Begoodpy
Begoodpy

Reputation: 1094

How to create and activate conda env in one line?

It often happens that when I create a conda environment, I forgot about activating it, despite the clear conda message. And I end up installing my packages in the conda base environment. (yeah... I'm a bit of a dreamer)

My questions are:

  1. Are there use cases where you create a conda environment but don't activate it right after?
  2. How to create a conda environment and activate it in a single line? (in a Linux prompt shell, and non-interactive)

Upvotes: 3

Views: 1712

Answers (1)

einfeyn496
einfeyn496

Reputation: 121

As a concrete example in answer to your first question, I have used conda as a way to wrap a disposable build environment in some Makefile targets, i.e., I create the environment, and then subsequent commands or targets may make use of the environment via conda run.

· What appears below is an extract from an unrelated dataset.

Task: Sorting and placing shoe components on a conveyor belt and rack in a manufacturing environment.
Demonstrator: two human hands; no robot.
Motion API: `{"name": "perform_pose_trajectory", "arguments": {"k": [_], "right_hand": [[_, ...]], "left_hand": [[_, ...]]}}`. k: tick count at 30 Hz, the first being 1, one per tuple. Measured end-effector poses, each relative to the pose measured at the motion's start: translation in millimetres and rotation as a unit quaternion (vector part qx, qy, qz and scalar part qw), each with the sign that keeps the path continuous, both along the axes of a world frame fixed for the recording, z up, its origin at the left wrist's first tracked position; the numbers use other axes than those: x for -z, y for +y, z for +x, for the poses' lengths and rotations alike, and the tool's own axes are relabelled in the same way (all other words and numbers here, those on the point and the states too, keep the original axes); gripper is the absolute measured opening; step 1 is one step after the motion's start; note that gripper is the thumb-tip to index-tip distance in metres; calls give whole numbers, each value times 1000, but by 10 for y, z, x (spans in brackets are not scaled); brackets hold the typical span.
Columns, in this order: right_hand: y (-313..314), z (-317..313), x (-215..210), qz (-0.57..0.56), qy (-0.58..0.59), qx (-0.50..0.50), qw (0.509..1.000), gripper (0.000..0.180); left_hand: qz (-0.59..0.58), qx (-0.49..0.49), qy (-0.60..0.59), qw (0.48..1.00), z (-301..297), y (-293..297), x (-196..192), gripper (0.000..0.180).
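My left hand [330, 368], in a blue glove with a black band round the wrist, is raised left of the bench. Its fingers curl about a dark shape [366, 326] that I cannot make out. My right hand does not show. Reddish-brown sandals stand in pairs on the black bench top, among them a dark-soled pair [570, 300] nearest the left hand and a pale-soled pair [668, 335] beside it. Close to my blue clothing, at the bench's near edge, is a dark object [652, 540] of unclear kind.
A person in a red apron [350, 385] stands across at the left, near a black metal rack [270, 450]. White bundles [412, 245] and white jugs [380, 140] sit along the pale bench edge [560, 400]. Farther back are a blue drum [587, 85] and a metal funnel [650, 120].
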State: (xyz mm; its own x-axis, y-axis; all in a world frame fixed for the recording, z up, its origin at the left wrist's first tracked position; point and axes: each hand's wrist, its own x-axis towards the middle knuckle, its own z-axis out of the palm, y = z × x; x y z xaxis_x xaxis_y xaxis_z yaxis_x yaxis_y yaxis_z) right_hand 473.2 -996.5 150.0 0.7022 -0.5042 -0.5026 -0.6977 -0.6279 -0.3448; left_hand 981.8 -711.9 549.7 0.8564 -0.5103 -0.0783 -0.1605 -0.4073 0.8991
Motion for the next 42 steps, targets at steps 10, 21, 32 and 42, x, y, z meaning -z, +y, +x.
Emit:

Adapting a snippet from one Makefile, you could create a function in a bash startup file:

    conda_create_and_run() {
        ENV_NAME=$1
        CONDA_PY_VER=$2
        . ${CONDA_ENV_FILE}
        conda config --append envs_dirs ${CONDA_DIR}
        conda create -p ${CONDA_DIR}/${ENV_NAME} python=${CONDA_PY_VER} -y
        conda activate ${ENV_NAME}
    }

Here CONDA_PY_VER is the non-default python version you want the environment to possibly be created with, and CONDA_DIR and CONDA_ENV_FILE are, respectively, the location where conda keeps its environments and the conda environment file you need to source (or have part of your shell init) in order to have the conda commands available.

You would then use it as:

conda_create_and_run myenv 3.8

to create an environment for python3.8 named myenv.